EgonHugeist wrote:We need a WideToAnsi-String translation here or we lost some String-Data. On executing UTF8Encode(AString) the result is Ansi-compatible. But the AnsiCodepage turns from your OS-specific CodePage to 6500 or 6501 (UTF8-CodePage).
It seems that we both use some different kind of terminology. For me the term character set conversion means a transformation for transferring a character from one representation style to another representation style where the number assigned to the character may change or where the character may be not transferrable at all. So changing from CP850 to WIN1252 is a character set conversion because the ä changes from number $84 in CP850 to $E4 in WIN1252. The "┴" from CP850 is not transferrable at all. The same applies for a conversion WIN1252 <-> Unicode. Normally you need some kind of a translation table for being able to do these.
When it comes to Unicode, the translation from UTF16/UCS16 to UTF8 is a change in the coding style and no character set conversion, because it will always happen without a loss of data and the characters remain at the same position in the character set tables. The ä will always be $E4. Just the way, the $E4 is encoded changes. For translating between UTF16 (Delphi, Windows) and UTF8 (Firebird) you don't need translation tables - you just need a quite simple algorithm for reencoding numbers - much like it is necessary for converting numbers between big endian and little endian.
So for me the use of UTF8Encode is not a character set translation but just a change in the encoding style of a unicode String.
EgonHugeist wrote:Open Unit ZDbcInterbase6Utils.Pas.
Then goto:
procedure TZParamsSQLDA.EncodeString(Code: Smallint; const Index:
[...]
Look carefully what happen's here?
So, using this, I had a look at TZParamsSQLDA.EncodeString. This routine makes some assumptions that may be true or may not be true.
When it finds a Delphi or Pascal that uses the ansistring for its string type it just copies the incoming data to the Firebird XSQLDA-Structure and hopes that the encoding is correct for what the user specified in the connection settings via isc_dpb_lc_ctype.
And it seems that somebody has transported this way of assuming to the Delphis that use a UnicodeString for their String type. Now it assumes that the user has set the isc_dpb_lc_ctype parameter to UTF8. It just uses UTF8Encode to convert from the UTF16 representation, that is used by Delphi, to the UTF8 representation that Firebird uses, no matter what the connection character set really is.

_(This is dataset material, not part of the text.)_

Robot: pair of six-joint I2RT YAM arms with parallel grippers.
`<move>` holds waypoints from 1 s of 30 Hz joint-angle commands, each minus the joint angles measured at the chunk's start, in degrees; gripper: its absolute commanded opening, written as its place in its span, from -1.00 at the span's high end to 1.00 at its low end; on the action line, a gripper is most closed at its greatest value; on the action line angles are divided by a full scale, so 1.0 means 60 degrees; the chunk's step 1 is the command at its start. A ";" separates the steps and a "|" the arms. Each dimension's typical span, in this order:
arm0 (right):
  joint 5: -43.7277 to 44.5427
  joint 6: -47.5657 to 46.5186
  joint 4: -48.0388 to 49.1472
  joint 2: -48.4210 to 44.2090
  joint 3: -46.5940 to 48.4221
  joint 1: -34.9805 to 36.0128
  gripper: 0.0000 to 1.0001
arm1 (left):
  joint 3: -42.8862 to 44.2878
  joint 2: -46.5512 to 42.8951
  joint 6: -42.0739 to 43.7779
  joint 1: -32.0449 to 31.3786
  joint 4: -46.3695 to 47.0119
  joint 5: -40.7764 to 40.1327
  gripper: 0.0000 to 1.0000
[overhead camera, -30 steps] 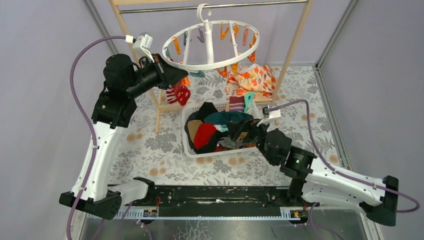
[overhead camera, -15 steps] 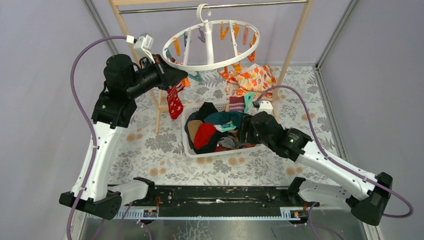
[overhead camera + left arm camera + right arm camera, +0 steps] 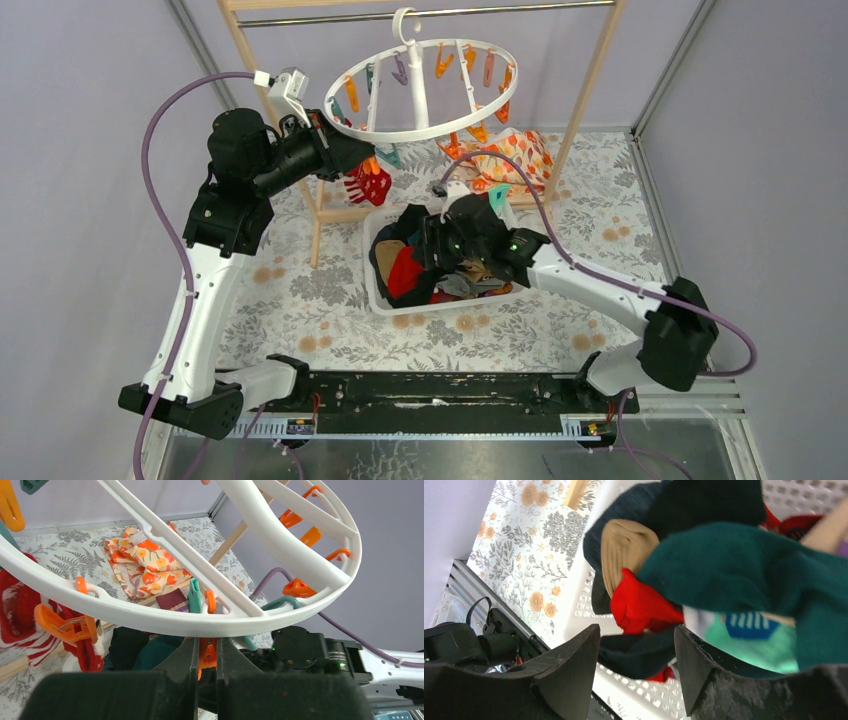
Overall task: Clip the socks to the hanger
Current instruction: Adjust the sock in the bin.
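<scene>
My left claw (image 3: 207, 646) sat up under the near rim of the hanger (image 3: 150, 622), fingers clenched on an orange clip (image 3: 209, 659). A red patterned sock (image 3: 368, 184) hung below the ring just beside that claw; I could not tell whether a clip held it. My right claw (image 3: 636, 630) hung low over the white basket (image 3: 586, 597), fingers spread, nothing between them. Heaped beneath it were a dark teal sock (image 3: 744, 565), a tan sock (image 3: 624, 545) and a red sock (image 3: 641, 607). The leaf-print cloth (image 3: 510, 155) lay behind the basket.
</scene>
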 commanded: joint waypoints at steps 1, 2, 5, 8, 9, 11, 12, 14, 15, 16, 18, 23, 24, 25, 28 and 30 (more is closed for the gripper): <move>-0.0874 -0.1071 0.1654 0.0670 0.0542 -0.0068 -0.24 | 0.0007 -0.0060 0.0095 0.0009 0.0140 0.0353 1.00; -0.0927 -0.1209 0.1721 0.0813 0.0533 -0.0074 -0.22 | 0.0020 -0.0083 0.0095 0.0015 0.0140 0.0347 1.00; -0.0735 -0.1765 0.2203 0.1038 0.0511 -0.0071 -0.18 | 0.0010 -0.0131 0.0136 0.0007 0.0143 0.0362 1.00; -0.0256 -0.2384 0.2194 0.1057 0.0490 -0.0071 -0.14 | -0.0003 -0.0154 0.0168 0.0005 0.0133 0.0380 1.00; -0.0205 -0.2541 0.2189 0.1068 0.0482 -0.0071 -0.14 | 0.0004 -0.0161 0.0169 0.0009 0.0126 0.0377 1.00; -0.0356 -0.2805 0.2147 0.1177 0.0494 -0.0073 -0.12 | -0.0005 -0.0149 0.0134 0.0008 0.0125 0.0388 1.00; -0.0524 -0.2898 0.2130 0.1271 0.0494 -0.0071 -0.12 | 0.0007 -0.0148 0.0115 0.0007 0.0127 0.0384 1.00; -0.0594 -0.3040 0.2104 0.1435 0.0482 -0.0075 -0.10 | 0.0012 -0.0133 0.0089 0.0007 0.0125 0.0383 1.00; -0.0625 -0.3088 0.2068 0.1493 0.0482 -0.0068 -0.09 | 0.0009 -0.0140 0.0082 0.0007 0.0129 0.0380 1.00; -0.0647 -0.3136 0.2045 0.1531 0.0470 -0.0063 -0.07 | 0.0009 -0.0136 0.0081 0.0007 0.0126 0.0377 1.00; -0.0797 -0.3184 0.2001 0.1524 0.0452 -0.0079 0.10 | 0.0010 -0.0145 0.0095 0.0007 0.0133 0.0386 1.00; -0.1469 -0.3203 0.1611 0.1331 0.0707 -0.0076 0.71 | 0.0092 -0.0095 0.0132 0.0011 0.0086 0.0345 1.00; -0.1611 -0.3196 0.1459 0.1224 0.0797 -0.0075 0.83 | 0.0087 -0.0090 0.0138 0.0007 0.0069 0.0344 1.00; -0.1728 -0.3150 0.1383 0.1084 0.0843 -0.0072 0.94 | 0.0081 -0.0089 0.0159 0.0007 0.0054 0.0342 1.00; -0.2066 -0.2921 0.1275 0.0506 0.0924 -0.0075 1.00 | 0.0042 -0.0104 0.0209 0.0007 0.0052 0.0322 1.00; -0.2160 -0.2722 0.1111 0.0148 0.1027 -0.0100 1.00 | 0.0053 -0.0091 0.0213 0.0008 0.0059 0.0318 1.00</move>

So this all comes to some questions as to what the Firebird DBC driver can expect from the user and what the user can expect from the DBC driver.
With Zeos 6 it was the users responsibility to tell the DBC driver what encoding he needs for Delphi to work (WIN1252/BIG5/...). UTF8 normally was no valid choice for Delphi. It was a valid choice for Lazarus, as Lazarus uses UTF8. This also can be a codepage that is different from the database codepage because Firebird will do the translation.
What is the users responsibility with Zeos 7? With a Delphi that primarily uses AnsiStrings it will remain the same responsibility, because Zeos can not detect the Character set to be used reliably.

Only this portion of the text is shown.